Lição de história… com quem a presenciou!

Dia desses recebo um e-mail SENSACIONAL do amigo Roberval Maimone. Ele, navegando pelo blog, mandou-me um maravilhoso relato sobre algumas camisas do Palmeiras. Tentei, baseado em seus relatos e imagens reproduzir as camisas aqui!

“Outra observação diz respeito à camisa 3, aproveitando claro a oportunidade para parabenizá-lo pelos posts em homenagem ao aniversário de 95 anos.

Desde a década de 1930 o Palmeiras adotava a gola em “V”, salvo raríssimas excessões (e põe raríssimas excessões nisso) nas camisas verde e branca… mas a rigor, ainda que não se fizesse menção alguma a adotar uma “terceira camisa” para a Libertadores, já que a palavra marketing simplesmente não existia naquela época, o Palmeiras, nas Libertadores de 68, 71 a 73 vestiu uniformes que poderiam ser considerados como “terceiros uniformes”, com padronagens bastante diferentes daquelas utilizadas nos jogos normais do Paulistão ou do Campeonato Brasileiro naqueles anos…

Lembro muito bem que em 1968, o Palmeiras utilizou, apenas na Liber, mangas longas e golas polo brancas, padronagem exclusiva para aquela Libertadores. Pouquíssimas vezes, apenas, o Palmeiras utilizou este padrão de mangas e gola, por exemplo contra o gambá em abril de 71, naquele famoso 3×4, melhor esquecer (rsrs), e no jogo de entrega das faixas aos Campeões Brasileiros de 1969.

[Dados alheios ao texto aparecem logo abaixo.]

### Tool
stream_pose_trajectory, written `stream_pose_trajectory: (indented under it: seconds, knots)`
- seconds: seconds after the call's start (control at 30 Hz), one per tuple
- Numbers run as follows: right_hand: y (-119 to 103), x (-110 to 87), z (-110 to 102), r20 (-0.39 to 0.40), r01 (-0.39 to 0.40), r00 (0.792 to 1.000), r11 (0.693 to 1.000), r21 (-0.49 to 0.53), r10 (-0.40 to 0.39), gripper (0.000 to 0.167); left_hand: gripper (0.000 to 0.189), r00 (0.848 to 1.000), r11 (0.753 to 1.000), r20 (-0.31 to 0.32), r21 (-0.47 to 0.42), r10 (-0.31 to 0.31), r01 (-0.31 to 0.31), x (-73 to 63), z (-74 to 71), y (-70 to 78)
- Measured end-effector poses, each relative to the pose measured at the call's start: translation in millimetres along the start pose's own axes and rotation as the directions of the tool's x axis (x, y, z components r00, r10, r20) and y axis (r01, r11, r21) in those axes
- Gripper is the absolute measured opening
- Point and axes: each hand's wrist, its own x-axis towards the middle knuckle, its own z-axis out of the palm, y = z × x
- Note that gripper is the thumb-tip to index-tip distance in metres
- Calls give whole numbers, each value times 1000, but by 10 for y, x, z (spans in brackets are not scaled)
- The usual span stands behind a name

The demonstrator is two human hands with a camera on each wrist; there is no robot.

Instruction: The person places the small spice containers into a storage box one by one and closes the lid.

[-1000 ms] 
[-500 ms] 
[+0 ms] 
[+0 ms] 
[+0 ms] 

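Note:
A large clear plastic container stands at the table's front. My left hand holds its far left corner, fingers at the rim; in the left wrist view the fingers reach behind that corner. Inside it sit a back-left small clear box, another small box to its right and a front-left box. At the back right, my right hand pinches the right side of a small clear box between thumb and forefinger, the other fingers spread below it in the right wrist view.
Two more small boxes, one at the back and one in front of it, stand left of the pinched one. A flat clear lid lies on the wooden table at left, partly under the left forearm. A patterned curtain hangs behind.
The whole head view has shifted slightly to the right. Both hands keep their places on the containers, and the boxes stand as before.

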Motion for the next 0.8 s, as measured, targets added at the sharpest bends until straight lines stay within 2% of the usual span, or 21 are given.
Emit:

Na Liber de 71 o Palmeiras utilizou golas redondas e um verde mais claro (semelhante ao da Diadora de 2003), além das meias brancas. A Liber terminou pra gente em abril e o Palmeiras abandonou aquela camisa… lembro muito bem que fiquei maravilhado com aquele tom de verde, com as golas redondas e especialmente com as meias brancas que vi pessoalmente no 0×3 para o Nacional-URU no Pacaembú que praticamente nos elminou da disputa daquele campeonato.

Na Liber de 73, e somente nela, novamente a mudança básica ocorreu na gola, passando da gola redonda então usual desde 1972 para uma gola “Y”, cujo vértice do “V” se alongava em Y até a metade do peito … muito bonita também.

No site Palestrinos do amigo Ezequiel e também na seção “que fim levou” do site do Milton Neves dá pra matar a saudade e a curiosidade sobre aquelas camisas, ainda que não haja fotos coloridas delas.”

Depois dessa aula, só posso agradecer ao Roberval por ter contribuído com a memória das camisas do Verdão… e, que venha mais e mais histórias!